**** SOURCE MATERIAL

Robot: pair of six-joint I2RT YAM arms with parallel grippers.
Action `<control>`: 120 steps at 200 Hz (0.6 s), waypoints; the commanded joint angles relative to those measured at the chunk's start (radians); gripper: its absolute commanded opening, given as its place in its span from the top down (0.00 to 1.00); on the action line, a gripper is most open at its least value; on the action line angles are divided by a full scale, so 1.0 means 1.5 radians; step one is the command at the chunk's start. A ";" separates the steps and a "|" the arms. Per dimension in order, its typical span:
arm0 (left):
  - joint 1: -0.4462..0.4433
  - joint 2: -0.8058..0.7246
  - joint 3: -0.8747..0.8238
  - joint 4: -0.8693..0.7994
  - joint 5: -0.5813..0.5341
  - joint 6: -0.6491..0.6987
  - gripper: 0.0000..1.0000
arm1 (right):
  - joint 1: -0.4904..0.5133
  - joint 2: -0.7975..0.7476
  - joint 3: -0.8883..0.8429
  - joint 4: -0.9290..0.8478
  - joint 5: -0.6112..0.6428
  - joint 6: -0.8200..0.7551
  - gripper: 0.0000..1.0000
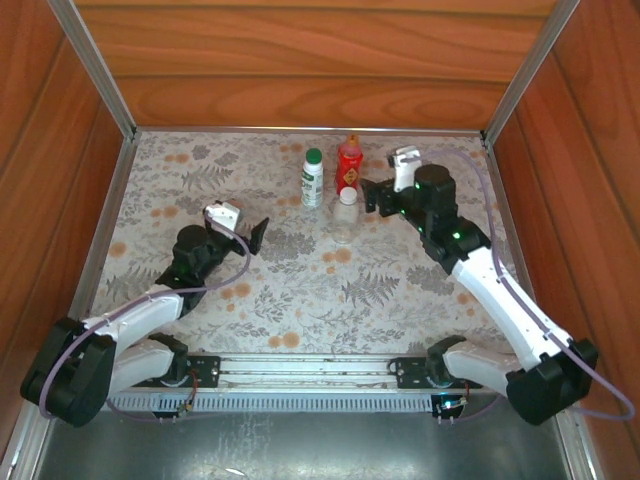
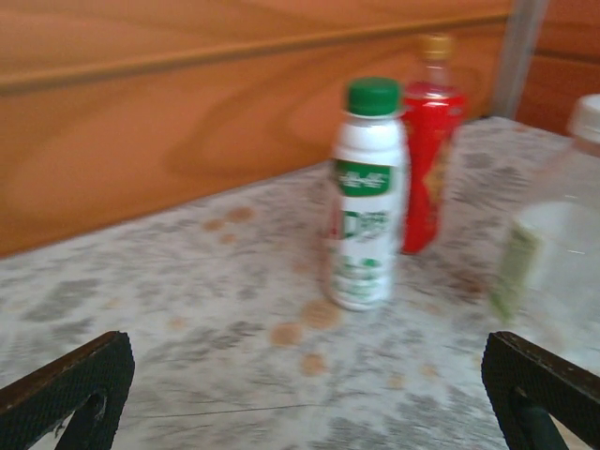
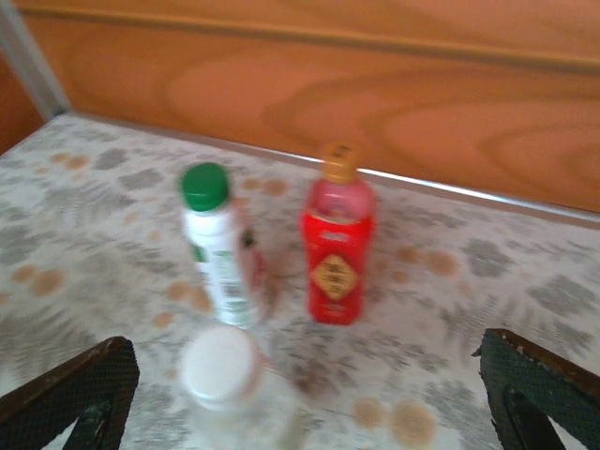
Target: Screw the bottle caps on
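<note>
Far-centre on table stand capped white labelled bottle, red translucent bottle, clear plastic bottle; left gripper, right gripper agape, empty; hazard: right gripper swinging could topple adjacent clear plastic bottle.

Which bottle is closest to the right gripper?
The clear bottle with the white cap; the white bottle and red bottle stand farther back.

light: bright, even | shadows: faint | top view: sharp | wrist views: blurred, clear bottle worst
</note>
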State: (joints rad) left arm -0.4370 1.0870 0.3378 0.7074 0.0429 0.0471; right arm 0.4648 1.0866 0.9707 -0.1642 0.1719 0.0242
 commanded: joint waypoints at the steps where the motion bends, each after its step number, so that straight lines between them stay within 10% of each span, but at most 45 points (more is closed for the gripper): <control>1: 0.025 -0.016 -0.001 -0.073 -0.148 0.065 0.00 | -0.048 -0.027 -0.113 0.110 0.080 -0.024 0.00; 29: 0.070 -0.004 -0.023 -0.072 -0.216 0.073 0.00 | -0.133 -0.043 -0.255 0.230 0.082 -0.018 0.00; 100: 0.233 0.233 -0.033 0.157 -0.146 0.019 0.00 | -0.275 0.154 -0.426 0.623 -0.020 0.017 0.00; 120: 0.276 0.311 -0.027 0.218 -0.106 -0.019 0.00 | -0.286 0.168 -0.393 0.579 -0.048 0.001 0.00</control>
State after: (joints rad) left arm -0.0868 1.4441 0.2966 0.8486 -0.1898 0.0959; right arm 0.0566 1.3190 0.3386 0.5735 0.1734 0.0280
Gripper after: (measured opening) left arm 0.998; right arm 0.996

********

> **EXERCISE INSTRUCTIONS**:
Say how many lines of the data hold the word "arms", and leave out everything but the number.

> **COMPLETED EXERCISE**:
2